▶ _EXERCISE OBJECTIVE_: Your task is to copy every line of the records below that contains "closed".

Stored records
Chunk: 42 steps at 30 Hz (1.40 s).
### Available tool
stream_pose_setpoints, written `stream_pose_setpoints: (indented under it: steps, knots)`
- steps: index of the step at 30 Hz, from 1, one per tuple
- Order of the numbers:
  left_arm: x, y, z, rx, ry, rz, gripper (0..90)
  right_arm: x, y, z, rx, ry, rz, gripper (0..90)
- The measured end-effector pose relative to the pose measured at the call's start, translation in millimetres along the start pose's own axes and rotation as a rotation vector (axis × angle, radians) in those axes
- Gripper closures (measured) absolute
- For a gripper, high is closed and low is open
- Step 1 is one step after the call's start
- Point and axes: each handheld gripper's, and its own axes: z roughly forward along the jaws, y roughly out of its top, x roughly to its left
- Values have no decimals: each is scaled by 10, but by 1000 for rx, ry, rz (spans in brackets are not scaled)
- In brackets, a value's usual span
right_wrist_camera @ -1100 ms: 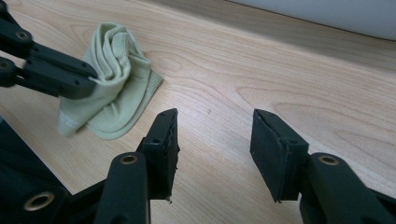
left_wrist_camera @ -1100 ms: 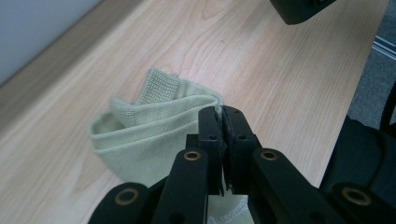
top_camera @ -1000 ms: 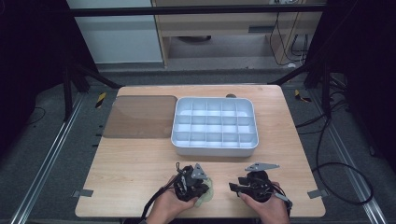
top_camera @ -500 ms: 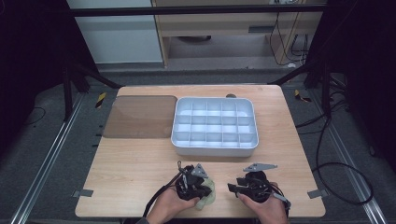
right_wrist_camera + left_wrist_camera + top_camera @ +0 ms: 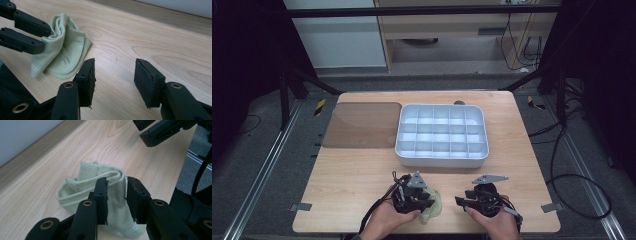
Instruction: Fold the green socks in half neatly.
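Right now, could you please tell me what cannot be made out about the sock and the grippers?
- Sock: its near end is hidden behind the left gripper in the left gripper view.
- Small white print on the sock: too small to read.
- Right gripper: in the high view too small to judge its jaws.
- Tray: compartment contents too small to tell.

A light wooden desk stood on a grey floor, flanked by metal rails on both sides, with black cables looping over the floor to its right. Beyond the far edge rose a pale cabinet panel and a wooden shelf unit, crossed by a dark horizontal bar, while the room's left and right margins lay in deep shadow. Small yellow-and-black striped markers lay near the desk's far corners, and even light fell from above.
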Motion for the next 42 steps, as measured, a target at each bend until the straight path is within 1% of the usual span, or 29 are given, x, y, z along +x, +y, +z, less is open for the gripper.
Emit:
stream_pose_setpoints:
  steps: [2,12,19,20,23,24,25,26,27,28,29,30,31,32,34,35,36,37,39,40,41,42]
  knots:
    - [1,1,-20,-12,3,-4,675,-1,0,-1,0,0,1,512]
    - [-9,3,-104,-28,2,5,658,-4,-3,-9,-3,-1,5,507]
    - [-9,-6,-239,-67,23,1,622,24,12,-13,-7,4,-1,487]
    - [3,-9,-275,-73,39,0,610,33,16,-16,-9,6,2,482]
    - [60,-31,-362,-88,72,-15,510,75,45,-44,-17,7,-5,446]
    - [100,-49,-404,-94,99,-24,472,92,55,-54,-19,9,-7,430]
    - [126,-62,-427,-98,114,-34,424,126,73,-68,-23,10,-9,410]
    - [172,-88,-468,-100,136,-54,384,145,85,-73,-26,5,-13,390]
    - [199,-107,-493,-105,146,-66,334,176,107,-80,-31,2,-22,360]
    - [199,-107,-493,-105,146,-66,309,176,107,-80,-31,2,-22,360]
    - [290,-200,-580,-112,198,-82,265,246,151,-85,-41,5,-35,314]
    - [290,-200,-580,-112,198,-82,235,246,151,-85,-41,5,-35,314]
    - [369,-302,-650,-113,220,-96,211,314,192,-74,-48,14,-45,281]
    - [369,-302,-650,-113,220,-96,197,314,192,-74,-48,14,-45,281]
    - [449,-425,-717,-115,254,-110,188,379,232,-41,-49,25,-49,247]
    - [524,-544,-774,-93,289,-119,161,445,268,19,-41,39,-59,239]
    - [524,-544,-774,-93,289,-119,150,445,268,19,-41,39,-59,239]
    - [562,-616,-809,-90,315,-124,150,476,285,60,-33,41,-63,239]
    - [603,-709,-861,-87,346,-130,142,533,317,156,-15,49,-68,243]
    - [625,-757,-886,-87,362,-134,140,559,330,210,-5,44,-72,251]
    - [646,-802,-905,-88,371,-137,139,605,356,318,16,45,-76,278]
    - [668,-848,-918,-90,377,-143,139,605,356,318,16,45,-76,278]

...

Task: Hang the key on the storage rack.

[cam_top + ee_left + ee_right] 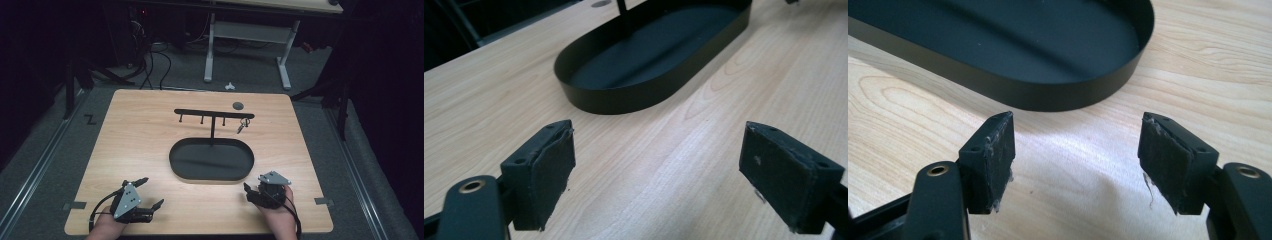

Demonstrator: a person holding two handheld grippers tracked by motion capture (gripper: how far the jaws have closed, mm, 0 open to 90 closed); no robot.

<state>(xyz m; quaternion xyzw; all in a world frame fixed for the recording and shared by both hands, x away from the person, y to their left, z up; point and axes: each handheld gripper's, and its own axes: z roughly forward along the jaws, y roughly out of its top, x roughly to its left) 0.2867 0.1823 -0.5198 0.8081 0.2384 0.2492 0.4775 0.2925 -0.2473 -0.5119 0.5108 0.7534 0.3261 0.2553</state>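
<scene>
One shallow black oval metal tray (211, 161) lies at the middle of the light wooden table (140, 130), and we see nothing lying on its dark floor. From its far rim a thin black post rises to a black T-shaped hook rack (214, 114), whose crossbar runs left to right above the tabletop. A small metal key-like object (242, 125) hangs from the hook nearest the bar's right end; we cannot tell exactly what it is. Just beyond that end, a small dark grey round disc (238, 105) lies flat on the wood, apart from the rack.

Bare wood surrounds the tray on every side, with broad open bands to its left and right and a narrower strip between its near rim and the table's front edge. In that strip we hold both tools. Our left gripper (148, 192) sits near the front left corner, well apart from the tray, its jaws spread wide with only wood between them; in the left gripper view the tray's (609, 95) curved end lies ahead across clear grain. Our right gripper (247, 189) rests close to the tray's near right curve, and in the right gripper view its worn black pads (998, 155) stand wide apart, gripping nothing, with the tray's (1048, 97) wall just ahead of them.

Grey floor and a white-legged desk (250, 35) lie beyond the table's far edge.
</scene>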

▶ _RESPONSE BOX_:
- For a gripper, high is closed and low is open
Demonstrator: a person holding two handheld grippers tracked by motion capture (gripper: how far the jaws have closed, mm, 0 open to 90 closed); no robot.

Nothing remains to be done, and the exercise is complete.